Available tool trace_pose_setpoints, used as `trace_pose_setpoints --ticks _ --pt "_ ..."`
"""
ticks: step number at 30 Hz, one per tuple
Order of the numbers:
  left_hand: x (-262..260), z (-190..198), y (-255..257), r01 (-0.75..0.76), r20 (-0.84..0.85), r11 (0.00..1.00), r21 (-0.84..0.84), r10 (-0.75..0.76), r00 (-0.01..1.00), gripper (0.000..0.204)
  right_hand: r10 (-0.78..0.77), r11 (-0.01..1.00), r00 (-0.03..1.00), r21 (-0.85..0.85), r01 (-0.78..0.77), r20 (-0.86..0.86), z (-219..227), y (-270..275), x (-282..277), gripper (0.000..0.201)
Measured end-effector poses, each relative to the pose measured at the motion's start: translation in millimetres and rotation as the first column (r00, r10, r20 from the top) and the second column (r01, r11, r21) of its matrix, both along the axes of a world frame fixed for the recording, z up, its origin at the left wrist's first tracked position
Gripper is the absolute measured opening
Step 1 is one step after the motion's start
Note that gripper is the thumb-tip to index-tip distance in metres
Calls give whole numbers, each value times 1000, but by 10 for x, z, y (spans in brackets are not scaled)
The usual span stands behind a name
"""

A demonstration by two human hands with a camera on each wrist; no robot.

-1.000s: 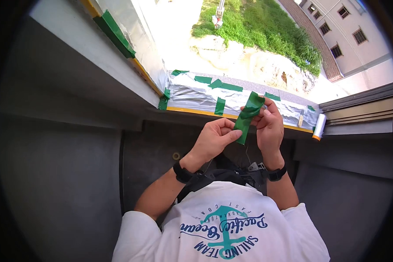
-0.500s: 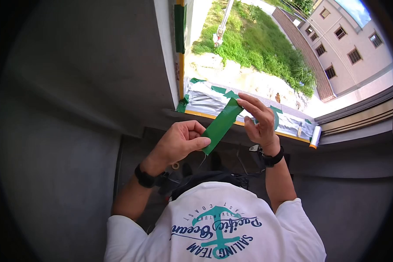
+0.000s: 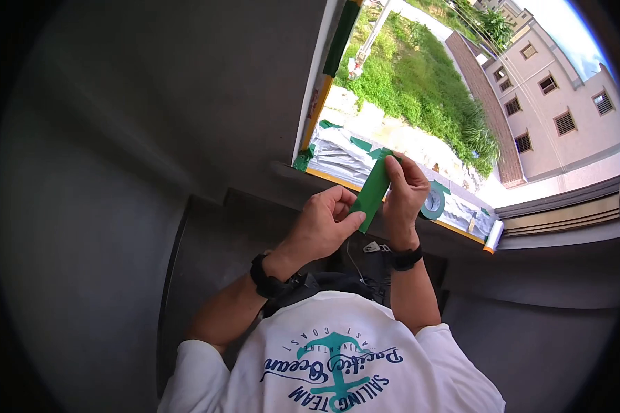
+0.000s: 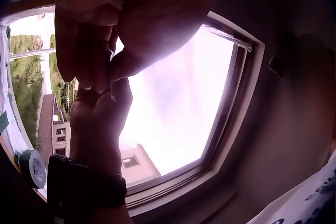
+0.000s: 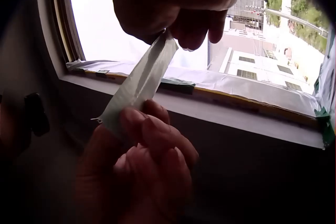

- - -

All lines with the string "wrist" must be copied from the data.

OUTPUT BELOW:
Measured end-effector poses, each relative to the pose measured at the motion's start: translation in millimetres and rotation as the first column (r00, r10, r20 from the top) and the second column (r01, r11, r21) of its matrix, both along the axes of a world frame fixed for the recording, z up, its origin at the left wrist's first tracked position
A demonstration by two human hands with a camera on each wrist; no robot.

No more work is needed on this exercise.